# Goal of the exercise:
Say how many lines in the data hold "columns". Nothing else belongs in the answer.

# Entries supplied:
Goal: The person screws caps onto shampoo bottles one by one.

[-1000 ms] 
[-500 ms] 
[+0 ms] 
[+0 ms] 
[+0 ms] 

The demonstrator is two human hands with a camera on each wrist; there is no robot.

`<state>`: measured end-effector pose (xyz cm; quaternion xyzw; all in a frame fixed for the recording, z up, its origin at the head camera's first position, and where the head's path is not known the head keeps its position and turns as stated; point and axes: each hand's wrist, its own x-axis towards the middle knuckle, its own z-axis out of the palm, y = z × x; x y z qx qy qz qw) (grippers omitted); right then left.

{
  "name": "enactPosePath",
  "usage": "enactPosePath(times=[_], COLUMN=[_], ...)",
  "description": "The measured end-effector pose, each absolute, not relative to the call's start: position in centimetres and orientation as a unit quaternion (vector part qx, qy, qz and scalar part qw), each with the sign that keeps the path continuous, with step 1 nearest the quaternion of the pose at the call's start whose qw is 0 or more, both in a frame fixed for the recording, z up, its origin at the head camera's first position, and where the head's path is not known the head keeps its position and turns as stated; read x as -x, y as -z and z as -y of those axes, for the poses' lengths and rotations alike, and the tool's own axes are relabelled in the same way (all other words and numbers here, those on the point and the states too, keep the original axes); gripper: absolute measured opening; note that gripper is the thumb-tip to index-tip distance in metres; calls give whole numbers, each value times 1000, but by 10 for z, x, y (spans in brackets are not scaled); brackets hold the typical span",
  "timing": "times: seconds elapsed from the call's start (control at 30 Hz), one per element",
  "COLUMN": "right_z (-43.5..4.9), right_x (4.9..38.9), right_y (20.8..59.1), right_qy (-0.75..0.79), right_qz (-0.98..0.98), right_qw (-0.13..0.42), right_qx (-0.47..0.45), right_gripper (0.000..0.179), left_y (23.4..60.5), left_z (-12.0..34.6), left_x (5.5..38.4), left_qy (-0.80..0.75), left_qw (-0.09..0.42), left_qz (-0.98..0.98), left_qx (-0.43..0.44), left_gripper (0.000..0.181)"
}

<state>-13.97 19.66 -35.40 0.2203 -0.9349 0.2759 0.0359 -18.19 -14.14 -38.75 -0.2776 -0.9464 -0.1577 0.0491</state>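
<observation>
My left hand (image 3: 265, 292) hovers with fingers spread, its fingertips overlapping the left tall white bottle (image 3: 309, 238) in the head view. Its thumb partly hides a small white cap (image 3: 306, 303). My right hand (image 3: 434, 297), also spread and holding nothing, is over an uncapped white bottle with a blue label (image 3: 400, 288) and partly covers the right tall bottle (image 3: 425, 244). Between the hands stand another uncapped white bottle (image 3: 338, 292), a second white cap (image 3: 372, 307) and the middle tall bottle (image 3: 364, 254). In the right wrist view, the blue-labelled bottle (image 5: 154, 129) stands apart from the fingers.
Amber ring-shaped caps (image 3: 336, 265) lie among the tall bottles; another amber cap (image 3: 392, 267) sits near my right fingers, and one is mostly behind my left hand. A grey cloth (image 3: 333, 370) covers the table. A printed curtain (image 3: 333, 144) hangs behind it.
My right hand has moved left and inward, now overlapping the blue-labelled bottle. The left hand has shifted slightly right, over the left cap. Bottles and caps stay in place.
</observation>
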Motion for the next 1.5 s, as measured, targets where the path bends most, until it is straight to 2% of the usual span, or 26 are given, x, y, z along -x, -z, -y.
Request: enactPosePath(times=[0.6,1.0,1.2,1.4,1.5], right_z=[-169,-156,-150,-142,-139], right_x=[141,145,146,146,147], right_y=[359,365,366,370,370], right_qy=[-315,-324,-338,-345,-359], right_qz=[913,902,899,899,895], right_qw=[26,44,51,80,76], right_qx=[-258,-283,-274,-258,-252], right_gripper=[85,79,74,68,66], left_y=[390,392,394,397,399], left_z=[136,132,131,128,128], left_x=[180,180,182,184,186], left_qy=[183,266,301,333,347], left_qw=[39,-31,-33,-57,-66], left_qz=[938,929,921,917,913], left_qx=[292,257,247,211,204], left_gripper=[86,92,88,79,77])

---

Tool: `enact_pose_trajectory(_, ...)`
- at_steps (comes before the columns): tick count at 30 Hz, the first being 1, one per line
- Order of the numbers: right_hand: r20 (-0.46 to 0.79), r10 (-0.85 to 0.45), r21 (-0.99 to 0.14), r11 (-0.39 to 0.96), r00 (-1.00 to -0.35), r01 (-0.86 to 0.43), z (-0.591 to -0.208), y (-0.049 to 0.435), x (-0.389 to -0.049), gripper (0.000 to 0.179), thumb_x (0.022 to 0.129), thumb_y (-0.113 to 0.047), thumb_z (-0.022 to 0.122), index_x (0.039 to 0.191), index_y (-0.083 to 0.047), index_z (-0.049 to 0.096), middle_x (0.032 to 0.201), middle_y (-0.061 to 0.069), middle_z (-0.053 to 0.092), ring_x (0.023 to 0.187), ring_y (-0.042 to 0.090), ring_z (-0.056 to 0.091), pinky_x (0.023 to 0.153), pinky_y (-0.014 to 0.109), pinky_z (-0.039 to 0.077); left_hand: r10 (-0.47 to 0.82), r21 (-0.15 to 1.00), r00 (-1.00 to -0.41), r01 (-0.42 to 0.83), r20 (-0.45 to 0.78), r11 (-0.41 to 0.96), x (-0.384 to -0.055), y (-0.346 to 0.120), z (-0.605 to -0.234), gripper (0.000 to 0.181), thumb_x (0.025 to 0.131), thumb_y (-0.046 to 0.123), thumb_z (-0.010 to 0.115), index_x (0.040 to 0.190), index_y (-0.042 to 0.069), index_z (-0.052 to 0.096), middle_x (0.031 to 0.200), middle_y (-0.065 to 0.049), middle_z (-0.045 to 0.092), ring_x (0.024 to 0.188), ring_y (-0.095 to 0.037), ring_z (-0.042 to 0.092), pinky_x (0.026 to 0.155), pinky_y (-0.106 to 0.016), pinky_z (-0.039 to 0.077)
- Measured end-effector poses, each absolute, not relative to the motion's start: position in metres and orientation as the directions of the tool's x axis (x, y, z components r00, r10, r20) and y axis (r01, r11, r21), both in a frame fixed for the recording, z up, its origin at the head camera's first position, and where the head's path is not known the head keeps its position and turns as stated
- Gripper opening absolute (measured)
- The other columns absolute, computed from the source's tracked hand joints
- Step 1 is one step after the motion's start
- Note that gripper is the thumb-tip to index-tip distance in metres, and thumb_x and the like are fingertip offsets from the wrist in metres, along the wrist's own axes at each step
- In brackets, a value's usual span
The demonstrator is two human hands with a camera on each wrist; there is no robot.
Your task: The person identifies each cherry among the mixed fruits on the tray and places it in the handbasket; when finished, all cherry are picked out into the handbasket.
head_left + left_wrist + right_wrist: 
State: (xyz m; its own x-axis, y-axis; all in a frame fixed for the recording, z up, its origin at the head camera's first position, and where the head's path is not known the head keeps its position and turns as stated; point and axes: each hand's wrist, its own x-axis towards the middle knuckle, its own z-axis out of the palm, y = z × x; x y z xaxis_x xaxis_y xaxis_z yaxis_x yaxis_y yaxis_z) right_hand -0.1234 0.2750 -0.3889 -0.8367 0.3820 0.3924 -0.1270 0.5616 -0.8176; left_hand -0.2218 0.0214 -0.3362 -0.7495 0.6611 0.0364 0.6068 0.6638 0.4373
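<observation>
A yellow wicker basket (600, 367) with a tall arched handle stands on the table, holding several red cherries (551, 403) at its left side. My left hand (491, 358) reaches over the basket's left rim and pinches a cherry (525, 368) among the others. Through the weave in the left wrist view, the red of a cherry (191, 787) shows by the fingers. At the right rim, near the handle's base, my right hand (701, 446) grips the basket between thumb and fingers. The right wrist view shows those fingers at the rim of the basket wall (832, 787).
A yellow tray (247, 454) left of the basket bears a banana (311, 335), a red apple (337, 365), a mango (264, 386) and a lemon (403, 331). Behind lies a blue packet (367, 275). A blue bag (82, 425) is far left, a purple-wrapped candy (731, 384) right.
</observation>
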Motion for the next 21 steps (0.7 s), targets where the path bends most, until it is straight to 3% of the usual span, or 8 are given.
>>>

# Result below:
2